Nothing could have been further from its perpetual motion than Liam Mattison’s ADULTHOOD – a Presteigne Festival/Philharmonic Society Alan Horne Memorial commission – receiving its world premiere. Drawn from “the re-contextualisation of childhood fantasies and memories” and half-remembrances of student experiences, its gentle sonorities and tinkling meanderings unfolded with charm and precision. It was with Gregory Rose’s Boudica (also being premiered) that Barton showed his percussion playing prowess in a ‘bells and whistles’ work evoking the brutal humiliation of the ancient Celtic queen. A veritable battery of percussion was pressed into service for this strenuous workout, arresting to hear and watch in equal measure.
Arguably, one of the boldest scores of the afternoon was Luke Bedford’s Faraway Canons for bass drum and piano. Its gradually intensifying knocks and thuds formed a climatic soundtrack to the piano’s unbroken canonic procedures. Physical procedures associated with wave patterns was the stimulus behind Mark David Boden’s energetic Soliton, but it was Joe Duddell’s scintillating Parallel Lines that sustained my attention with its ten-minute assault course for the tireless Barton and Rhys.

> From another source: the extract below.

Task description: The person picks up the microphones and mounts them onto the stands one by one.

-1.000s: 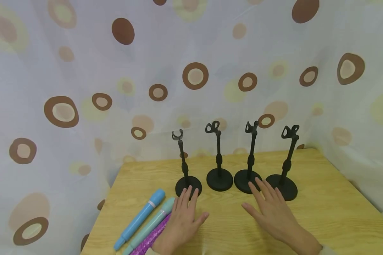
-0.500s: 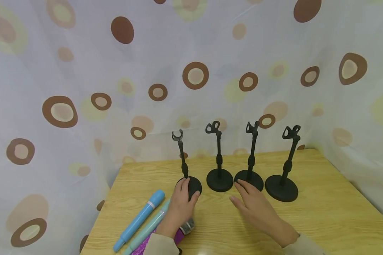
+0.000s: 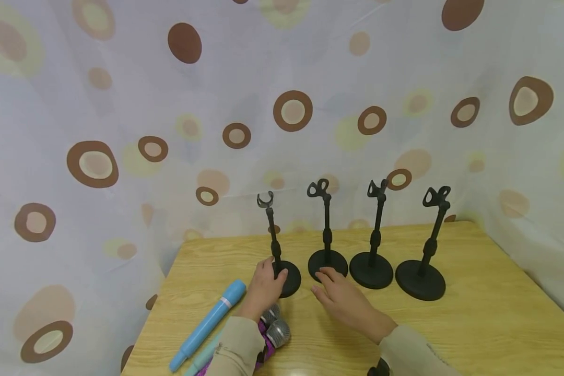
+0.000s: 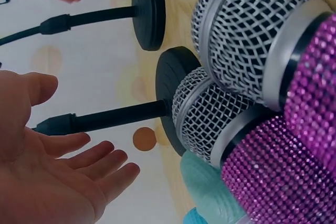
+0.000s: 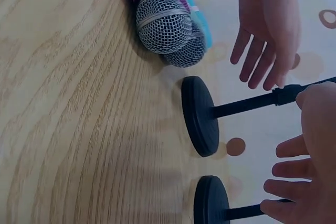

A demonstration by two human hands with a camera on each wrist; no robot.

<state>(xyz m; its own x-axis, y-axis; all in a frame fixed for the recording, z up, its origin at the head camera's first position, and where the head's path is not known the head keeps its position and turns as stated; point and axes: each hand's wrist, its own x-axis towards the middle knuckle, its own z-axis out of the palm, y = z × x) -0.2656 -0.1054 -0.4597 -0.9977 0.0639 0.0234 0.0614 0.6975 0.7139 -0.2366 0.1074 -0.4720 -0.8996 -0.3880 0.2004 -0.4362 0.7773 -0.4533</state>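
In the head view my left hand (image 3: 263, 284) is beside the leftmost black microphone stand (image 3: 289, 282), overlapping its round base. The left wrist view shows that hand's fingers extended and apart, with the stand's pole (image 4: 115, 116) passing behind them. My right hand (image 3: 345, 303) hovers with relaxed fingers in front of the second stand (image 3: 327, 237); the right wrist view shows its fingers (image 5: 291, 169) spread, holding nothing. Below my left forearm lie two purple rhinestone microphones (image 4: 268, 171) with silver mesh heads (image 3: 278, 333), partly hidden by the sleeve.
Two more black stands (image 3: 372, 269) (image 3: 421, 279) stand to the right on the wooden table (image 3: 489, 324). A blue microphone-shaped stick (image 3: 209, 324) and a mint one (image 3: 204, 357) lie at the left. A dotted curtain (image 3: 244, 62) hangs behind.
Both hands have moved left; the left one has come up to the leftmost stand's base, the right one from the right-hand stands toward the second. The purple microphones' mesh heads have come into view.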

An hour or so later at St Mary’s Pembridge the Presteigne Festival Chamber Choir under its conductor Philip Sunderland brought with it more sustained sounds in an hour-long slot of a cappella items and music for solo cello. Dubbed “O Magnum Mysterium”, the programme included three settings of the familiar Christmas text; the now ubiquitous one by Morten Lauridsen and those by William Byrd and Ola Gjeilo. A shame not to have heard one of the sumptuous double choir settings from either Giovanni Gabrieli or Alessandro Scarlatti, or one from Francis Poulenc or Pierre Villette. Any of those would have brought a welcome change of sonority or harmonic palette to what was a well-conceived theme celebrating the birth of Jesus yet sung with sepia-coloured tone and only periodic fervour.
Blend and balance were uniformly excellent, but cumulative energy was missing in the Byrd and Lauridsen, and the Gjeilo (with cello) sedated with its sugar-coated gloss. Warmth of tone (if not lustrous) arrived in James MacMillan’s O Radiant Dawn, so too in Richard Rodney Bennett What Sweeter Music but inflexible tempi deprived the performances of momentum. I enjoyed the warm embrace of Cecilia McDowall’s I know that my redeemer liveth and Frances Hoad’s uplifting O come, let us sing unto the Lord – energised and well-shaped accounts that are well worth a second hearing.
Between these items Alice Neary brought distinguished playing in two rarely heard works. George Crumb’s Sonata for solo cello (1955) traverses free-wheeling improvisation, variation form and a barnstorming toccata, the whole providing Neary an opportunity to demonstrate an impeccable technique. She impressed too in richly expressive playing in Imogen Holst’s autumnal The Fall of the Leaf – a set of three short studies for solo cello on a 16th century tune. Eloquent pizzicato and ardent passagework in two fast variations vividly brought to life gusts of wind buffeting the trees, while she reached deep into the work’s heartbreak for the central Adagio. Altogether, a programme of mixed attractions with some standout performances.